El periodista Alessandro Amicarelli publicó en The European Times un análisis crítico sobre la actuación del fiscal argentino Fernando Arrigo, centrado en dos causas que, según su lectura, comparten un mismo patrón: prisiones preventivas prolongadas, cuestionamientos sobre el manejo de la prueba y un fuerte costo humano para las familias involucradas.
El artículo recuerda que Franco Casco desapareció en 2014 tras ser detenido en una comisaría de Rosario, y que su cuerpo apareció después en el río Paraná. El hecho generó una fuerte conmoción social: la familia de la víctima sostiene que policías fueron responsables de su muerte, mientras que los agentes acusados niegan los cargos.
Amicarelli aclara que no toma partido sobre el fondo del caso, algo que, señala, corresponde a la Justicia, sino que pone el foco en cómo se llevó adelante la investigación y en las consecuencias de una detención preventiva que se extendió durante años.
Según relata, varios de los policías detenidos permanecieron encarcelados mucho tiempo mientras la causa seguía abierta, con hijos que crecieron sin ellos y parejas que atravesaron largos períodos de angustia.

Uno de los casos que cita es el del subcomisario Enrique Gianola, quien pasó seis años en prisión preventiva en el penal de Marcos Paz. Gianola relató el impacto que la ausencia tuvo en su hijo, a quien, dijo, “se le cayó el pelo” por el estrés durante ese período.
El artículo también recoge testimonios de otros hijos de detenidos: chicos que dejaron de festejar sus cumpleaños, que no recuerdan la sensación de que su padre los busque por la escuela, o que desarrollaron cuadros de ansiedad y tuvieron que iniciar tratamiento psicológico.
Amicarelli menciona además pedidos directos de esos niños al fiscal Arrigo, reclamando explicaciones por procesos que, según sostienen, mantuvieron a sus padres presos durante años pese a resultar luego absueltos.
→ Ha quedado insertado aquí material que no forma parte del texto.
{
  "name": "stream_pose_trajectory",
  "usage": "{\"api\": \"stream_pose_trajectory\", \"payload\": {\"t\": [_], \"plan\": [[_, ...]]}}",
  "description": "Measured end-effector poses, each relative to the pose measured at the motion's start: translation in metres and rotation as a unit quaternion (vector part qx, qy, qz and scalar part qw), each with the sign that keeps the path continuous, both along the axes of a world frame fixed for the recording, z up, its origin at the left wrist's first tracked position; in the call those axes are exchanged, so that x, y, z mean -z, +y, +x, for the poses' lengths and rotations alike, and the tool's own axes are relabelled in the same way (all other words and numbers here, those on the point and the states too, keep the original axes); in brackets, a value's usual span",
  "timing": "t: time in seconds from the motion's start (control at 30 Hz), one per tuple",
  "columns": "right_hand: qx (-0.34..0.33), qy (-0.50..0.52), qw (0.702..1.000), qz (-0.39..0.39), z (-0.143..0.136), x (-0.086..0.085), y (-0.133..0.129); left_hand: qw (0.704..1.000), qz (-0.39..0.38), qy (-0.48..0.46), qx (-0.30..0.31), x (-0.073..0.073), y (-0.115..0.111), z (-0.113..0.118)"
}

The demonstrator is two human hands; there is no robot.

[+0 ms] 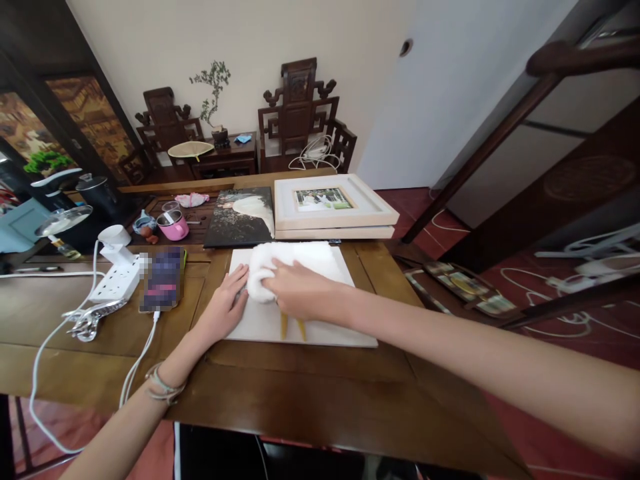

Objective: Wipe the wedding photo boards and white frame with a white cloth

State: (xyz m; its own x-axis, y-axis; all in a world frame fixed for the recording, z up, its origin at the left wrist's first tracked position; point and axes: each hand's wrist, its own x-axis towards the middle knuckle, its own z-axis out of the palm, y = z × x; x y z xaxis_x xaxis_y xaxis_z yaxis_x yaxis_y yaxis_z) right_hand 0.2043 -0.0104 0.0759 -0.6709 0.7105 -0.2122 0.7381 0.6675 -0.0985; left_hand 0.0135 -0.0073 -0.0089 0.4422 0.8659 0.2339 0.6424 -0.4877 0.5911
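Note:
A flat pale board (330, 333) lies on the wooden table in front of me. On its upper part rests a fluffy white cloth (315, 253). My right hand (300, 290) presses down on the cloth, its fingers curled into the left side of it. Two yellow strips (283, 327) show on the board below that hand; the rest of them is hidden under it. My left hand (227, 303) lies flat along the board's left edge with the fingers stretched out, holding nothing.
Behind the board are a dark picture panel (220, 220) and stacked pale frames (380, 207). To the left are a phone (165, 280) on a cable, a white power strip (117, 277) and a pink cup (173, 227). Wooden chairs (299, 100) stand beyond.

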Motion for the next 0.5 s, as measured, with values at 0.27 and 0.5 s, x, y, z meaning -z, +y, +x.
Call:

Arrigo:el paralelismo con el caso Rudnev
El autor traza una línea entre el caso Casco y el proceso contra el maestro espiritual ruso Konstantin Rudnev, otra causa donde Arrigo tuvo un rol central.
Según el artículo, ese expediente estuvo marcado por irregularidades procesales, cuestionamientos a la prueba presentada y una insistencia en presentar a Rudnev como líder de una organización peligrosa.
Amicarelli sostiene que la defensa acusó al fiscal de apoyarse en pruebas débiles y de resistirse a corregir el expediente, mientras se ignoraban problemas de salud del acusado.
Amicarelli plantea que los paralelismos con el caso Rudnev son “innegables”. En ese sentido, dice el autor, “un estudio académico internacional recopiló recientemente informes que contradicen la versión de la fiscalía”.
En esa línea recuerda que se “ha acusado a Arrigo de basarse en pruebas defectuosas y de oponerse a los intentos de corregir el expediente. La detención preventiva se ha prolongado, se han ignorado los graves problemas de salud de Rudnev y el caso se ha caracterizado por irregularidades y demoras que han generado dudas sobre los métodos de la fiscalía”.
La dimensión más amplia
El artículo cita estimaciones según las cuales unas cincuenta mil familias argentinas se habrían visto afectadas en los últimos años por prisiones preventivas extendidas, con hijos criados en hogares fracturados y familiares que murieron sin ver la liberación de sus seres queridos.
Amicarelli concluye que, cuando patrones similares se repiten en distintas causas manejadas por el mismo fiscal, es legítimo preguntarse si se trata de casos aislados o de una forma de trabajo más generalizada.
Remarca que la prisión preventiva es una herramienta que debe usarse con moderación, y que su uso prolongado y rutinario, sostiene, erosiona la confianza en las instituciones.
El autor aclara que su planteo no implica una falta de respeto hacia la Justicia argentina, sino un pedido de que los casos Casco y Rudnev sean revisados con atención.